Committee Chairman Carl Levin (D-Mich.) said efforts to portray Hagel as a radical ideologue were off base, and he pushed back on Republican demands for more information about the nominee, including additional details about his finances.

“Despite efforts of some to portray him as outside the mainstream of American foreign policy, Senator Hagel has received broad support from a wide array of senior statesmen and defense and foreign policy organizations,” Levin said.

Sen. John McCain (R-Ariz.) declined to heed calls for a walkout, which some Republicans had advocated, but did not mince words in expressing how unimpressed he was by Hagel as he voted against his former colleague.

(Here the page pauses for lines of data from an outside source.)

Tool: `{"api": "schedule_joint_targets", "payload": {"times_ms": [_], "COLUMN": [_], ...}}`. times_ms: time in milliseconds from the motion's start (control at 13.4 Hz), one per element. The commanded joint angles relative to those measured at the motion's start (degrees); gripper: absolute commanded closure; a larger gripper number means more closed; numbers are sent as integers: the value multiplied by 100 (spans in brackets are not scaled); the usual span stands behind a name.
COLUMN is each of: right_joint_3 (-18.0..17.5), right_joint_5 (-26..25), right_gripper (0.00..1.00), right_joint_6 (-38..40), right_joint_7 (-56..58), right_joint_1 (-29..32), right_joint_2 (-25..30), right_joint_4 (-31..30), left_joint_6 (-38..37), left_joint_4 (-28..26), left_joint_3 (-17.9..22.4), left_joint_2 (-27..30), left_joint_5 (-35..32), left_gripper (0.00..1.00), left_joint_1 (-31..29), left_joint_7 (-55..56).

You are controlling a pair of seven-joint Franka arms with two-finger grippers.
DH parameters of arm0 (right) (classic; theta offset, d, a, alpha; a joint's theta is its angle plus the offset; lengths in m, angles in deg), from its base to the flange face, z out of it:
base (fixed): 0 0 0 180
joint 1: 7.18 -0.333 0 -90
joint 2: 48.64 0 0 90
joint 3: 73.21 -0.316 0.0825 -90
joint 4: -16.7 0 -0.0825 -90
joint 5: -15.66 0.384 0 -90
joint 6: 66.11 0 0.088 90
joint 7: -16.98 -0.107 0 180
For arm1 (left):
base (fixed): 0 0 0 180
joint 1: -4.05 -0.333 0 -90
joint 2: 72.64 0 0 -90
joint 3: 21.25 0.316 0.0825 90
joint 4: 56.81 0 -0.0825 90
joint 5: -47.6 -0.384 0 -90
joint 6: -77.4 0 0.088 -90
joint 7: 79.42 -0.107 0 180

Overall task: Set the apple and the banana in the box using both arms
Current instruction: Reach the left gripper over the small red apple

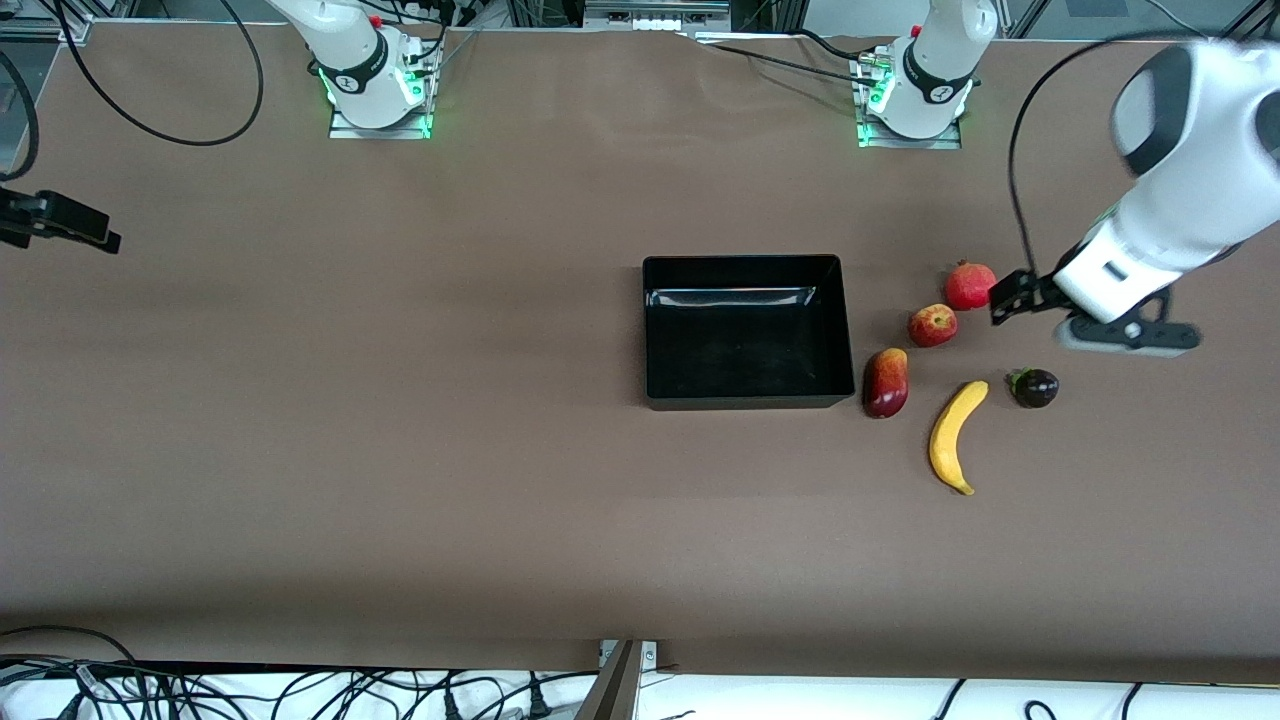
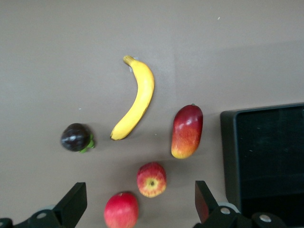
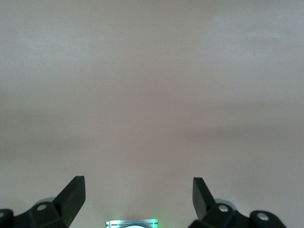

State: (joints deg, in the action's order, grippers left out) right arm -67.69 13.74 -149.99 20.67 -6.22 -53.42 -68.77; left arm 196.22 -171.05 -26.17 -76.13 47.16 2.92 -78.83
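Observation:
The red-and-yellow apple (image 1: 932, 325) lies on the table between the black box (image 1: 745, 268) and the left arm's end. It also shows in the left wrist view (image 2: 152, 179). The yellow banana (image 1: 957, 435) (image 2: 135, 97) lies nearer the front camera than the apple. The box (image 2: 228, 156) holds nothing. My left gripper (image 1: 1015, 297) (image 2: 138, 204) is open and empty, in the air beside the fruits, close to the pomegranate. My right gripper (image 1: 70, 225) (image 3: 137, 197) is open and empty over bare table at the right arm's end.
A red pomegranate (image 1: 969, 285) (image 2: 121, 210) lies beside the apple. A red-yellow mango (image 1: 886, 382) (image 2: 187, 131) lies against the box's corner. A dark purple fruit (image 1: 1034, 387) (image 2: 76, 137) lies beside the banana. The right arm's base plate (image 3: 131, 223) shows green light.

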Motion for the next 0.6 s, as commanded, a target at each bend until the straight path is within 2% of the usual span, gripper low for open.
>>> {"api": "schedule_joint_targets", "payload": {"times_ms": [0, 299, 523], "right_joint_3": [-341, -350, -341], "right_joint_5": [-72, -212, -221], "right_gripper": [0, 0, 0], "right_joint_6": [-42, -226, -621], "right_joint_7": [-61, -349, -422], "right_joint_1": [221, 89, 98], "right_joint_2": [136, 179, 197], "right_joint_4": [-303, -575, -717], "left_joint_6": [763, 1379, 1450], "left_joint_4": [-869, -1407, -1470], "left_joint_3": [-17, -17, -26], "left_joint_2": [-11, -503, -863], "left_joint_5": [-70, -70, -70], "left_gripper": [0, 0, 0], "left_joint_1": [-1, -10, -18], "left_joint_7": [-42, -42, -33]}}
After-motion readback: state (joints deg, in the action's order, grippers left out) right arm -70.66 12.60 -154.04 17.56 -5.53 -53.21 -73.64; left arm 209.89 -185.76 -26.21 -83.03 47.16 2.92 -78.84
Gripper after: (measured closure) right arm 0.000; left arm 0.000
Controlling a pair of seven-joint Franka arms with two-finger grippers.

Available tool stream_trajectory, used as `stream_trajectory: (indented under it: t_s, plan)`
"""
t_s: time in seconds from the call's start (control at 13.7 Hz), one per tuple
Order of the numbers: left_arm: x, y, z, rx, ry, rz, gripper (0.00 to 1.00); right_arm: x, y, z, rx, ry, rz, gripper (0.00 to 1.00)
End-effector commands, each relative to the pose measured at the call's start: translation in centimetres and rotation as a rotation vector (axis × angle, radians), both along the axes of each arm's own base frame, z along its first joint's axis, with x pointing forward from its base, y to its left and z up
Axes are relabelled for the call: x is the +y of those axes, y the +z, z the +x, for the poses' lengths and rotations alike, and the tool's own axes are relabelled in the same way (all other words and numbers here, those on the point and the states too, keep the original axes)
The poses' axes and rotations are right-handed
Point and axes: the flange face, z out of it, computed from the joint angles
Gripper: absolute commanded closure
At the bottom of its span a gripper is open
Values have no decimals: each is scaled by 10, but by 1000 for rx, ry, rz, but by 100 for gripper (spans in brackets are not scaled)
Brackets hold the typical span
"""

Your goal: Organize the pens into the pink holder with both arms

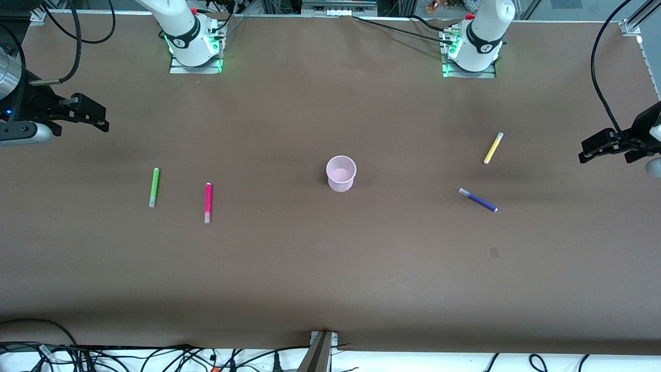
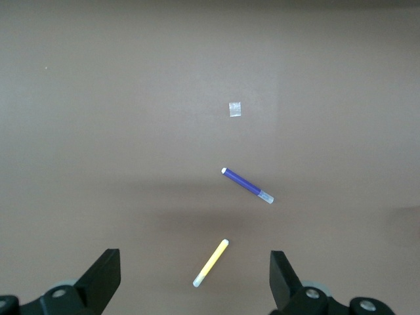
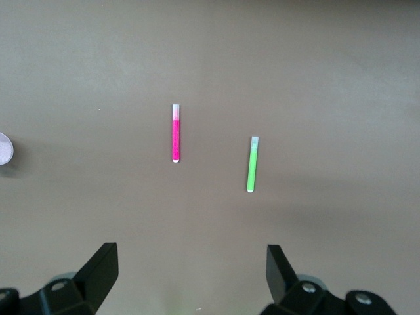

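Desk (image 1: 330,279): brown sheet over the whole work surface, cables along the edge nearest the front camera.

Arms: both white, bases along the desk edge farthest from the front camera. Each is raised and waits at its own end of the desk.

Left gripper (image 1: 588,151): up in the air over the left arm's end of the desk, at about 3 o'clock from the holder in the front view. Jaws spread wide, nothing between them; left wrist view (image 2: 195,279) shows both fingers well apart above bare desk.

Right gripper (image 1: 100,120): over the right arm's end of the desk, roughly 10 o'clock from the holder in the front view. Jaws likewise fully apart and empty (image 3: 191,275).

Pink holder (image 1: 341,173): upright near the desk centre, mouth up, no pens in it.

Pens, all lying flat on the desk, apart from each other:
- green pen (image 1: 154,187), toward the right arm's end, 9 o'clock from the holder.
- pink pen (image 1: 207,202), between the green pen and the holder, slightly nearer the front camera than the green one.
- purple pen (image 1: 478,200), toward the left arm's end, 4 o'clock from the holder, lying slanted.
- yellow pen (image 1: 493,148), farther from the front camera than the purple pen, 2 o'clock from the holder.

Small pale patch (image 2: 235,109) on the desk near the purple pen.
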Motion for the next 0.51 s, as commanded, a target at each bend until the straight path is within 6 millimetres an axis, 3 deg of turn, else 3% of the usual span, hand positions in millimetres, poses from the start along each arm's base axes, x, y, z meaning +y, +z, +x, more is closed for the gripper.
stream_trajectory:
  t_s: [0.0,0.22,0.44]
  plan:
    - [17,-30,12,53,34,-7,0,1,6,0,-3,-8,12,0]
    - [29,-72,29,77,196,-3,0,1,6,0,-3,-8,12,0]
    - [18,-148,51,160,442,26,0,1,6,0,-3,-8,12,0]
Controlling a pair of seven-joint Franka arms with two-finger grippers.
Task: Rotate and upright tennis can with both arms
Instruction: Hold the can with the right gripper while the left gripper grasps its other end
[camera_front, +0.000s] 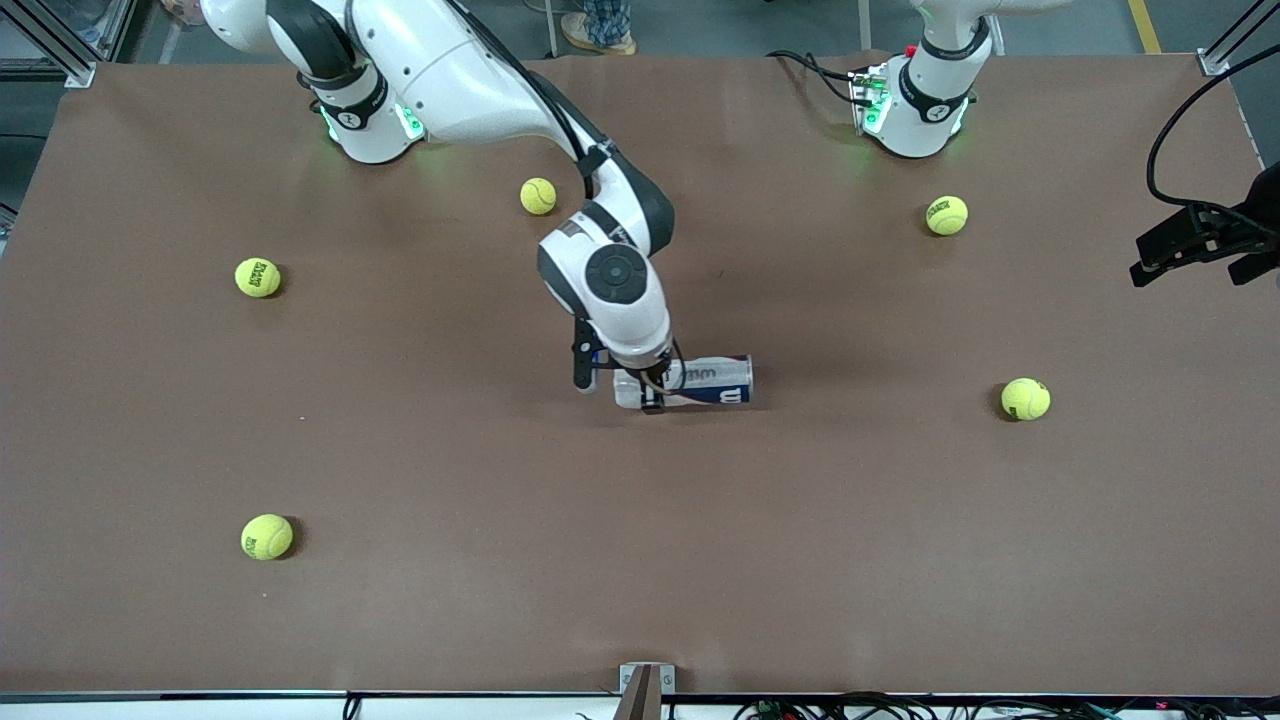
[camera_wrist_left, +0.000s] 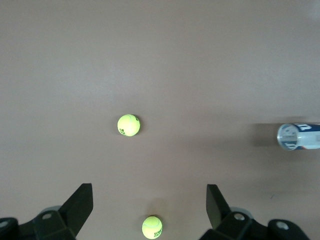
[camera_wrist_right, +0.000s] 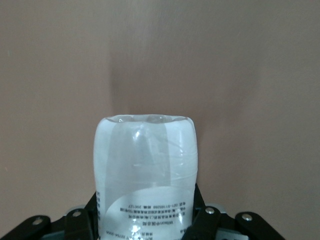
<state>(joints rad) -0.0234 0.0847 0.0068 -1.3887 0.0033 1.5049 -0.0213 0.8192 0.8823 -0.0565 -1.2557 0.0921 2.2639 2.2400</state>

“His performance before this committee was the worst I have seen of any nominee for office,” he said, complaining that Hagel had failed to agree with McCain’s view that the 2009 troop surge in Iraq had been a strategic success. “Senator Hagel’s judgment was wrong, continues to be wrong.”

In explaining their support, some Democrats invoked the importance of deferring to a president’s Cabinet picks. Several said they were hopeful that Hagel’s experience as an enlisted soldier during the Vietnam War gave him a valuable perspective. But none offered a ringing endorsement.

“I think we owe deference to a president for choices to executive positions,” Sen. Timothy M. Kaine (D-Va.) said. Sen. Jeanne Shaheen (D-N.H.) said she had confidence in Hagel but wished he had been “much feistier” during his confirmation hearing.

Republicans used the eight minutes each got to speak before the vote to continue to challenge Hagel’s bid to lead the Pentagon during a time of steep budget cuts, a waning war in Afghanistan and a flurry of national security threats around the globe.

“We saw with his nomination something truly extraordinary, which is the government of Iran formally and publicly praising the nomination of a defense secretary,” Sen. Ted Cruz (R-Tex.) said. Cruz said that having Hagel at the helm of the Pentagon would make “military conflict in the next four years substantially more likely” because it could “only encourage the nation of Iran to continue and accelerate its program to develop nuclear weapons capacity.”